Karışıklılığa meydan vermemek ve yapılan toplantının amacından sapmaması için ATİF temsilcisi söz alarak ‘Ortak davranış ve eylembirlikleri yapıldığı süreçlerde ayrıştırıcı değil, birleştirici bir dil ve üslub kullanmak gereklidir. Siyasal yapılardan her kesimin dokunulmazzları ve değerleri vardır. Bu değerlere yapılan saldırılar kabul edilemez. Stalin sosyalist kesimlerin önderlerinden biridir. Haydar Işık karşıt görüşte olabilir ancak üslübu ve benzetmeleri kabul edilemez ve provakatiftir. Haydar Işık bundan böyle bu tavırlarını gözden geçirmeli ve YEK-KOM ile Kürt basınından dostlarımız da bizim bu hassasiyetlerimize dikkat etmelidir.’ şeklinde konuşma yaptı. Özkan devamında kampanya meselesinde yoğunlaşılması gerektiğini ve diğer sorunların tartışılmasının platformunun burası olmamaması gerektiğini belirtti.

Verilen aradan sonra devam eden panelin ikinci bölümünde kitleden gelen soruları cevaplar verildi. Tepkiler karşısında şaşkınlık içerisinde geri adım atan Haydar Işık ise yeniden söz alarak, kendisinin de TİP-TSİP kökeninden gelen birisi olduğunu, geçmişte Nikaragua’yı, Vietnam’ı desteklediklerini belirterek ‘Türk sosyalist yoldaşlarım beni yanlış anladılar, ben sadece Gürcülük benzetmesi yapmıştım, yoksa Stalin faşizme karşı büyük mücadelelere imza atmıştır’ şeklinde günah çıkarmaya çalıştı.
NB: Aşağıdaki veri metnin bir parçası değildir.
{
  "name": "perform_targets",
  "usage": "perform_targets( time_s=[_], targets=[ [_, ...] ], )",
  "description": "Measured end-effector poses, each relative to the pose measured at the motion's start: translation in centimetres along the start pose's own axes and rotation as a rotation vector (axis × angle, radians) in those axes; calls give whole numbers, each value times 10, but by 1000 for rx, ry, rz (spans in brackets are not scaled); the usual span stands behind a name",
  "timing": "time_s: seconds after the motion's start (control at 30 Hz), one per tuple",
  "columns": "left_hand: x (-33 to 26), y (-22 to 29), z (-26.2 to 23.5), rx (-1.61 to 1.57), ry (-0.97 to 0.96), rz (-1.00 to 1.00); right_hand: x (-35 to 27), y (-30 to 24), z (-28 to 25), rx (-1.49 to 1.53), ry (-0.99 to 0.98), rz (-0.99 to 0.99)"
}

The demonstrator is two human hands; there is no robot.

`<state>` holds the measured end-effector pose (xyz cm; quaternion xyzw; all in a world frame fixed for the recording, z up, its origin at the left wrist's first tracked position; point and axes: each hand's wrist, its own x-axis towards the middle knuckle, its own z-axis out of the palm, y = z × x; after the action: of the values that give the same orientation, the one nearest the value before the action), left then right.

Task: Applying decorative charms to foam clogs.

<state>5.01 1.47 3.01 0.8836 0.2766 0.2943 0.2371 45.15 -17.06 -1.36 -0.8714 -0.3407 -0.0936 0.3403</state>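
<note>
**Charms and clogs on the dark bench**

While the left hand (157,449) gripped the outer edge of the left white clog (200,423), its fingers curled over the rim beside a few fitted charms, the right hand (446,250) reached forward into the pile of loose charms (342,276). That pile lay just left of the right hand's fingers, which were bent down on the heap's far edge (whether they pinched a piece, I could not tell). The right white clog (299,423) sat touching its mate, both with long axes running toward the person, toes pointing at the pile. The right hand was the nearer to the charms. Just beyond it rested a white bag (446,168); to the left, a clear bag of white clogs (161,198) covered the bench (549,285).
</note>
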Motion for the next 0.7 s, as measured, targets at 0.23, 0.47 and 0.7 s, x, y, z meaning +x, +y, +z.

Kapanış konuşmasını yapan Bahattin Doğan, Kandil’in bombalanması sonucu 140 köyde yaşayan Kürt halkının evleri, tarla ve bahçelerinin uçaklardan atılan bombalarla zarar gördüğünü, alt yapıların tahrip edildiğini, yaşananların maddi ve manevi olarak desteklemek için kampanya başlattıklarını ve destek beklediklerini belirtti.

ATİF, AGİF ve DİDF taraftarlarının da katılarak destek verdiği etkinliğe 120 civarında bir katılım oldu.